WebMD reports on the first clinical application for using really big magnets to zap depressed people’s brain waves:
The clearance comes nearly two years after a January 2007 FDA advisory panel said clinical trials failed to establish that the device was clinically effective. Although TMS-treated patients were twice as likely as sham-treated patients to show clinical benefit, some panel members said this effect was “small,” “borderline,” “marginal,” and “of questionable clinical significance.”
And TMS truly is different from ECT, says psychiatry professor Michael Thase, MD, chief of the mood and anxiety disorders program at the University of Pennsylvania. Thase has served as a consultant to NeuroStar maker Neuronetics Inc. On the company’s behalf, he presented NeuroStar clinical trial data to the 2007 FDA advisory committee.

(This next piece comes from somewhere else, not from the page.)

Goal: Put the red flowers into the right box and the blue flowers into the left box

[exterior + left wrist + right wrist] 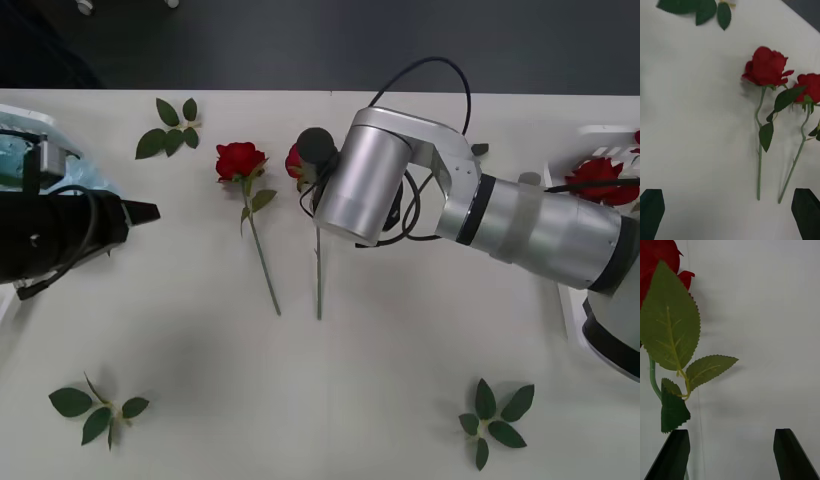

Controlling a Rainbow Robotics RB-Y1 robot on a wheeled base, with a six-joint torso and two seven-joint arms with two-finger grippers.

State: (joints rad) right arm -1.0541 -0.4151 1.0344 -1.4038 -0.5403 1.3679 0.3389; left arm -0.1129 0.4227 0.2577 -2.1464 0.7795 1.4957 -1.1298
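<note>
Two red roses lie side by side on the white surface [330,400], stems running toward six o'clock in the front view. The left rose [240,160] is bare to view at about eleven o'clock of the surface's centre; the right rose [294,160] sits just beside it at its three o'clock, its bloom partly hidden by the right arm's wrist.

The right end effector [730,453] hangs over that second rose with its black fingers [675,450] spread wide and nothing between them. In the right wrist view the rose's leaves and stem sit close to one finger rather than centred in the gap, so the grasp looks not yet lined up.

The right box [575,300] lies at three o'clock at the surface's edge, with red blooms [600,180] already inside. The left box [30,120] is at nine o'clock, pale blue flower heads [15,160] showing in it. The left end effector [730,213] waits near that box, fingers apart and empty, facing the two roses.

The step in hand appears to be picking up the right rose. The next move likely calls for shifting sideways so the stem falls between the fingers, lowering to the surface, closing on the thin stem, then carrying it toward three o'clock. Loose leaf sprigs [170,128] lie about and need no handling.
</note>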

“TMS is in no way equivalent to ECT in terms of efficacy nor in terms of safety. TMS is less effective but substantially safer than ECT,” Thase tells WebMD.
There are important differences between the two treatments:
* ECT, also known as electroshock therapy, uses an electric shock to induce seizure. TMS uses a magnetic field to induce a much smaller electric current in a specific part of the brain without causing seizure or loss of consciousness.

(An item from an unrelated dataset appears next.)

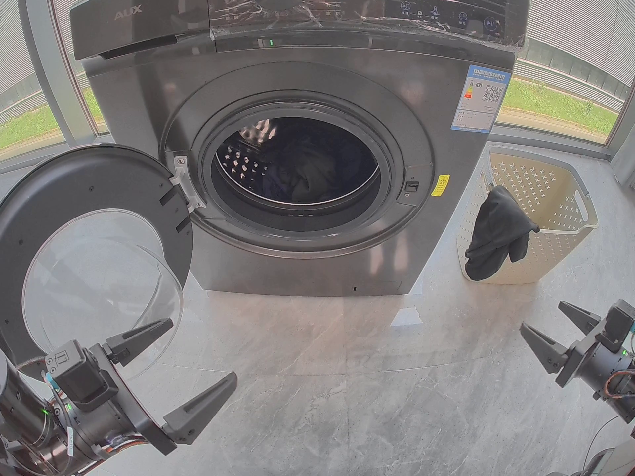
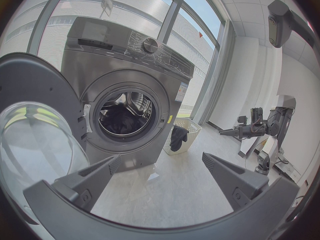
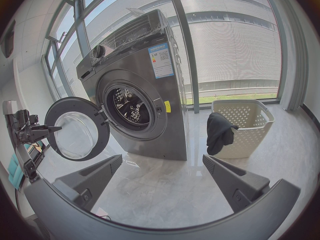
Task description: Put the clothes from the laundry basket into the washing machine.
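The grey washing machine (image 1: 311, 87) stands ahead with its round door (image 1: 86, 233) swung open to the left. Dark clothes (image 1: 301, 170) lie inside the drum. To the machine's right a cream laundry basket (image 1: 562, 199) sits on the floor, with a black garment (image 1: 499, 236) draped over its near rim. My left gripper (image 1: 188, 358) is open and empty, low at the left in front of the door. My right gripper (image 1: 552, 332) is open and empty at the lower right, short of the basket. The left wrist view shows the black garment (image 2: 178, 137), and so does the right wrist view (image 3: 218, 132).
Light tiled floor (image 1: 344, 365) lies between the grippers and the machine. Floor-to-ceiling windows (image 3: 233, 40) run behind the machine and basket. The open door takes up the space at the left.
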Controlling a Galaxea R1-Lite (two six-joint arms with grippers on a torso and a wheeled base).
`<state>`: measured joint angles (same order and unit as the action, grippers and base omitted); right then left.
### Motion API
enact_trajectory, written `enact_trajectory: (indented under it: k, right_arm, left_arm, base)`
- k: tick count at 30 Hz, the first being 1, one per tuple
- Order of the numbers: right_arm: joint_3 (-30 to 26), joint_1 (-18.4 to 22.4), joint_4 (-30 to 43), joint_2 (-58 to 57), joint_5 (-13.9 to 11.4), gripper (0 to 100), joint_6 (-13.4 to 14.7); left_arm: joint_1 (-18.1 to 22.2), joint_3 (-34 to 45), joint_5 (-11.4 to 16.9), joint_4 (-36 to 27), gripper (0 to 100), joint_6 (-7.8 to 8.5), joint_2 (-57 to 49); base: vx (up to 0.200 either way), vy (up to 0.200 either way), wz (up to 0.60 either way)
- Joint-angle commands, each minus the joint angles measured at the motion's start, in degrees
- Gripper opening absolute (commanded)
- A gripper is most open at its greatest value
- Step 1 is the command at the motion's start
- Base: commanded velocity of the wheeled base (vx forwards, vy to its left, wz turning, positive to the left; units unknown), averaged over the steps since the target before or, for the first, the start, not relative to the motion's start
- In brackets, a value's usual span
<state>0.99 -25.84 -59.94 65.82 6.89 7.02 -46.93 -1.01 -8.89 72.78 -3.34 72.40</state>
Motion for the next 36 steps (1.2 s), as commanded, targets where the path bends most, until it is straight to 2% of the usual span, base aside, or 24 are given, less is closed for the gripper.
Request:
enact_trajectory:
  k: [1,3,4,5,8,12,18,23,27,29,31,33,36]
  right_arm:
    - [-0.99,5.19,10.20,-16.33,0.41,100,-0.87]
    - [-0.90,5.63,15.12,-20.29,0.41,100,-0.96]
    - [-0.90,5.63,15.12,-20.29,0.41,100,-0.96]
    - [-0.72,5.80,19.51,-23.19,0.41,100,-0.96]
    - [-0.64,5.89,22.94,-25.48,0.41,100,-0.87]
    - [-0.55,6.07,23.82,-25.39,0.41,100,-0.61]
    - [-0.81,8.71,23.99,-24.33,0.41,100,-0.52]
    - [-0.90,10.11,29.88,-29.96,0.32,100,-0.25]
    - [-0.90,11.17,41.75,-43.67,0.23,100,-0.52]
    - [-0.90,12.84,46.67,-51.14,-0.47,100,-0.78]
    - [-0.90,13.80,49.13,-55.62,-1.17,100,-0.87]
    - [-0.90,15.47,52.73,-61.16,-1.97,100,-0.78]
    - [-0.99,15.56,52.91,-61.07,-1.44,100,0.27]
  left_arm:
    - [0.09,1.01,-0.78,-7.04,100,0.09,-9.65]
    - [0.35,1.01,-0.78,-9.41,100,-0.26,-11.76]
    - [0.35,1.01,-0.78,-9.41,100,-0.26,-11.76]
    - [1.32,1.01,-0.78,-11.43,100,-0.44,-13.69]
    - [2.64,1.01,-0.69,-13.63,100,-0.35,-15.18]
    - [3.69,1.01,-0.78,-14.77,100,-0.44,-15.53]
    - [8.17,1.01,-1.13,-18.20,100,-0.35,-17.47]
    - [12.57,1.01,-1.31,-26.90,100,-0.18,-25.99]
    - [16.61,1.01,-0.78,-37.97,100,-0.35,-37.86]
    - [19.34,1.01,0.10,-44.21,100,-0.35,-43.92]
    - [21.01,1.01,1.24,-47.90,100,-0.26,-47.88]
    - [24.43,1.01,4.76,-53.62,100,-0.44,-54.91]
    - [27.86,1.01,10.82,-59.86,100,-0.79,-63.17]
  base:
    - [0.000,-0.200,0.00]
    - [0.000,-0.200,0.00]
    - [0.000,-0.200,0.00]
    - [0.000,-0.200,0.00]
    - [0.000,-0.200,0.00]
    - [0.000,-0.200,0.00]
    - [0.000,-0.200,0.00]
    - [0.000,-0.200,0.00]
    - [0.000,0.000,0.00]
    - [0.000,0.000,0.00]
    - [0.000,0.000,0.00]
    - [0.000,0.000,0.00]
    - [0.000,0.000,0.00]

* ECT is extremely effective in treating severe depression. TMS is not so powerful. It is used to treat milder depression, and it works best in patients who have failed to benefit from one, but not two or more, antidepressant treatments.
There’ve been experiments on this technology for a few years now, so it’s about time something came to market… or was conclusively proved to be hooey. You can read the press release here or more about Neuronetics on their page, which also features pictures of what looks like a dentist’s chair with a brain irradiator attached to it.